[Python-Dev] Pydoc Improvements / Rewrite

Fri Jan 5 04:54:23 CET 2007

Ka-Ping Yee wrote:
> Hi Ron and Laurent,
> 
> I welcome attempts to improve pydoc (especially since I don't have
> much time to work on improving it myself).  I definitely agree that
> moving to CSS is long overdue, though I would like some input on
> the style of the produced pages.

Additional input would be good.  The html output I used is nearly pure nested 
definition lists with CSS styling to set the fonts, borders, and indents.  It 
was A bit tricky in some places to keep it looking like the current pydoc pages. 
   My mental target was something that would both look good printed and also fit 
in with Pythons current web site design while not changing it too much.

Changing the CSS file to produce other output styled pages should not be that 
difficult.  A little experimenting would be good in order to find where 
additional style tags in the html code may be needed.

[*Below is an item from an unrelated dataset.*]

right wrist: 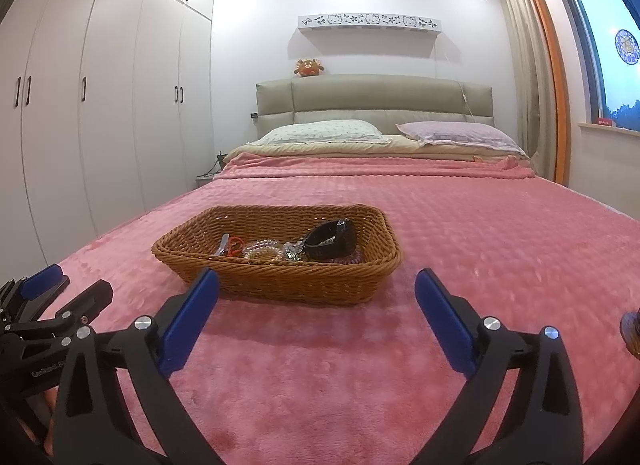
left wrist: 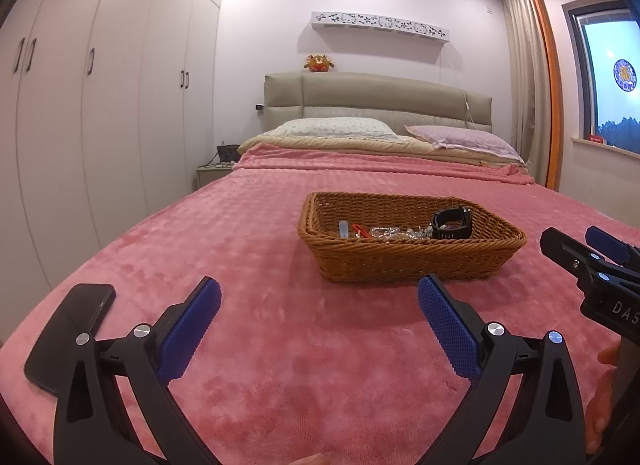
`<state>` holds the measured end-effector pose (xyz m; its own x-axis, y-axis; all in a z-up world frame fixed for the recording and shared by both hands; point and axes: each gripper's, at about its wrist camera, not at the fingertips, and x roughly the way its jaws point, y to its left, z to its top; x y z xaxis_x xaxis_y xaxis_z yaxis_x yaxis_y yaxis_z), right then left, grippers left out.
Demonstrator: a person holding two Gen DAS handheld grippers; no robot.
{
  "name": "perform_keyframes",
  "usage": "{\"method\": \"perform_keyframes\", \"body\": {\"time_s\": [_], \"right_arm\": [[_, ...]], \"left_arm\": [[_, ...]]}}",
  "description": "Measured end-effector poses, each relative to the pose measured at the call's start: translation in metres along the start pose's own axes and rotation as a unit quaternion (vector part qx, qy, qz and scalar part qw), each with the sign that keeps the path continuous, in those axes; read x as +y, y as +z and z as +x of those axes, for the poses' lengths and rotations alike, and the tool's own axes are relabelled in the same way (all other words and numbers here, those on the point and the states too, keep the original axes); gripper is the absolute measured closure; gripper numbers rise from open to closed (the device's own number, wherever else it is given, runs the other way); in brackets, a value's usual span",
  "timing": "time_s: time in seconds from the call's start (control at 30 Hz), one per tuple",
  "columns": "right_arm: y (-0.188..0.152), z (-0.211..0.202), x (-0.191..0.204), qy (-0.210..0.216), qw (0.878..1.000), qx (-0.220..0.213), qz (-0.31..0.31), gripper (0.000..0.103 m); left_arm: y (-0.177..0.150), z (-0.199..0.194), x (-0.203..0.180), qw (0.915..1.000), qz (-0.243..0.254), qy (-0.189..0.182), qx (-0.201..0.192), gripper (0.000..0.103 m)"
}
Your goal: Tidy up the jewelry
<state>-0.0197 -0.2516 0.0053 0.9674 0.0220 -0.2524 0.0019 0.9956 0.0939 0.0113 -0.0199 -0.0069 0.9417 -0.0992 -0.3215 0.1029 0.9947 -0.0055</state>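
A brown wicker basket (left wrist: 400, 261) stands on the pink blanket; it also shows in the right wrist view (right wrist: 280, 283). Inside lie a black watch (left wrist: 452, 221) (right wrist: 332, 243), clear bead bracelets (left wrist: 394, 232) (right wrist: 264, 251), a red piece (left wrist: 360, 231) (right wrist: 236, 243) and a pink coil (right wrist: 352, 259). My left gripper (left wrist: 320, 301) is open and empty, just short of the basket. My right gripper (right wrist: 318, 293) is open and empty, also just short of it. Each gripper shows at the edge of the other's view.
A black phone (left wrist: 68, 329) lies on the blanket (left wrist: 260, 345) at the near left. Pillows (left wrist: 332, 129) and a headboard are at the far end. Wardrobes (left wrist: 100, 105) line the left wall; a window (left wrist: 612, 81) is on the right.
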Motion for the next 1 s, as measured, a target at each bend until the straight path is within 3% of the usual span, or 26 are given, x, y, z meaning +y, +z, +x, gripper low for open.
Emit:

> It's probably a good idea to explain how pydoc got to be the way
> that it is.  The module boundary between inspect and pydoc is a
> pretty clear one, intended to isolate pydoc from future changes
> to Python's introspection features (such as attributes on internal
> types like frames and functions).
> 
> On the other hand, I've often seen the question of why pydoc does
> both text and HTML generation instead of generating some intermediate
> data structure from which both kinds of output are produced.  The
> answer is: I tried it.  The result turned out to be longer than
> I expected and needlessly more complicated than what we have now.
> It may be that a better job could have been done, but I think there
> is a rational basis for why it turned out that way.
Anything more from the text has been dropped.